ACTIVITY: Tally the lines below that contain the word "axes". Only the number should be returned.

= = = = =

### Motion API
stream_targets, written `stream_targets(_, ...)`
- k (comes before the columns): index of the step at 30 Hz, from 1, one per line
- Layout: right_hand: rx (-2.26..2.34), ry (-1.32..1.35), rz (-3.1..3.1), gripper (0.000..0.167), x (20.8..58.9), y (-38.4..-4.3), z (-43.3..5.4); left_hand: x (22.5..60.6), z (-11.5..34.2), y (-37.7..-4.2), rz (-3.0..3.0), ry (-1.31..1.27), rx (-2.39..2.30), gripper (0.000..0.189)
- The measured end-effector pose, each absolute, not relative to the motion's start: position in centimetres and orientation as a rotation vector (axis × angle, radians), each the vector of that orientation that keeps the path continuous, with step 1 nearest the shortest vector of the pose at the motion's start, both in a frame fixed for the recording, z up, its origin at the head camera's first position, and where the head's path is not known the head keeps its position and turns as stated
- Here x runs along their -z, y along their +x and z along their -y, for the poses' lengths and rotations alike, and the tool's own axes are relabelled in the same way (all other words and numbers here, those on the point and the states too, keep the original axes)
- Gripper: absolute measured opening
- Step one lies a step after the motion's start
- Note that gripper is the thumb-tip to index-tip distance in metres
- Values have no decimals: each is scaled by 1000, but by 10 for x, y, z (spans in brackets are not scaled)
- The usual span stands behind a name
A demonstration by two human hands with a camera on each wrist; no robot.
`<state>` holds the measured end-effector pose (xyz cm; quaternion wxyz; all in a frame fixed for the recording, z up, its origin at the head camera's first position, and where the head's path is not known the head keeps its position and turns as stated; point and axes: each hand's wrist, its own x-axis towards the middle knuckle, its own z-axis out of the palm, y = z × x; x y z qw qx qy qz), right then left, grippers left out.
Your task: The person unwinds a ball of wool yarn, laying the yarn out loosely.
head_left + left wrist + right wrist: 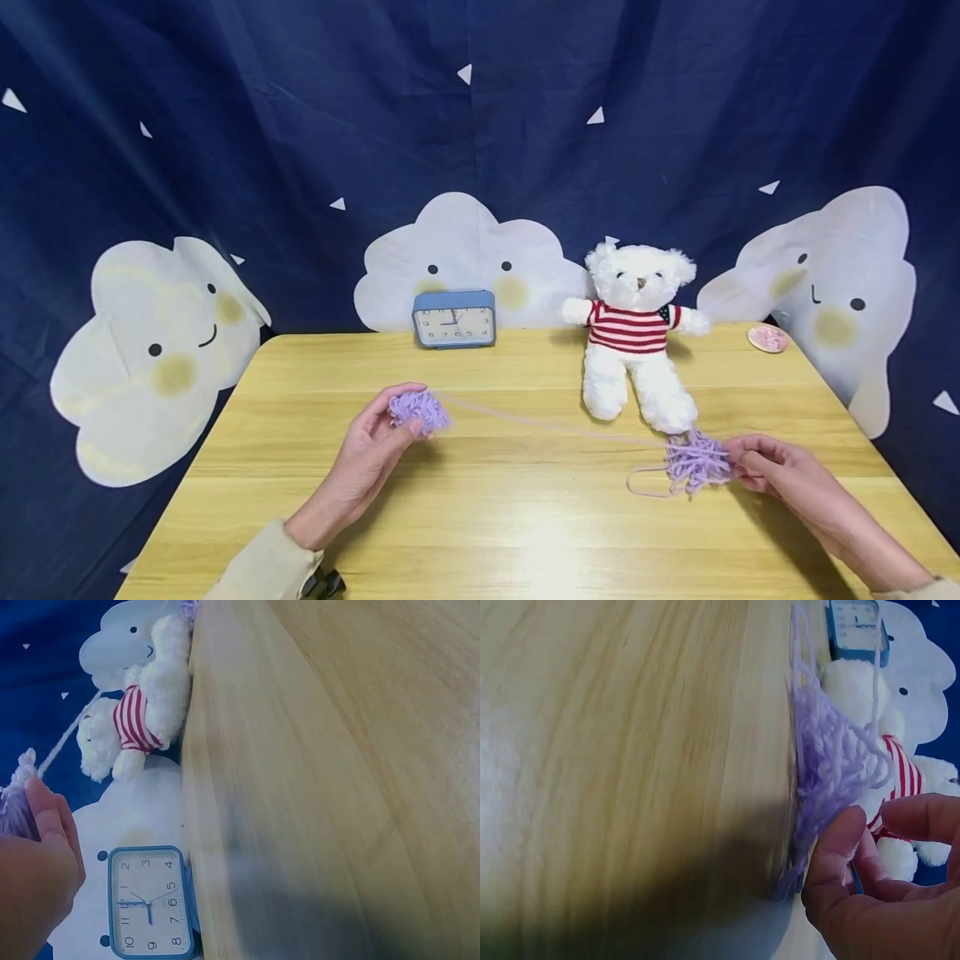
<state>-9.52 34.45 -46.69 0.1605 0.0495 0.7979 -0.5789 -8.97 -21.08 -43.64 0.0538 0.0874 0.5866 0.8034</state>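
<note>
Left of the table's middle, my left hand (377,442) grips a small bundle of purple yarn (417,412) between thumb and fingers. On the right, my right hand (787,479) pinches the edge of a looser tangle of purple yarn (697,462). One strand (540,422) runs between the two bundles, and a loose loop sticks out on the tangle's left. In the right wrist view the yarn tangle (829,761) hangs from the thumb and fingers. The left wrist view shows only part of the left hand (45,877) and its yarn (16,810).
A white teddy bear (637,333) in a red-striped shirt sits at the back, its foot beside the right yarn. A blue alarm clock (454,319) stands left of it. A round pink disc (768,338) lies at the back right corner of the wooden table (480,517).
</note>
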Motion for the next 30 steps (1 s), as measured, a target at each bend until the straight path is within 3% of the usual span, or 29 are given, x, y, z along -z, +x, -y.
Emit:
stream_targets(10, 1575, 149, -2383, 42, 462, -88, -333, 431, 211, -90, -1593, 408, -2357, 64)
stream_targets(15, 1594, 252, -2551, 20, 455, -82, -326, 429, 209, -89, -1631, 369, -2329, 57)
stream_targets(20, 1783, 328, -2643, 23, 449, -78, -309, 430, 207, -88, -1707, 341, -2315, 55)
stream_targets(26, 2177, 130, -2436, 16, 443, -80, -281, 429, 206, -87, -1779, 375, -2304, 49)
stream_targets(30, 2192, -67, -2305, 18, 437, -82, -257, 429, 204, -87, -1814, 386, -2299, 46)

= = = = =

ANSWER TO THE EXERCISE: 2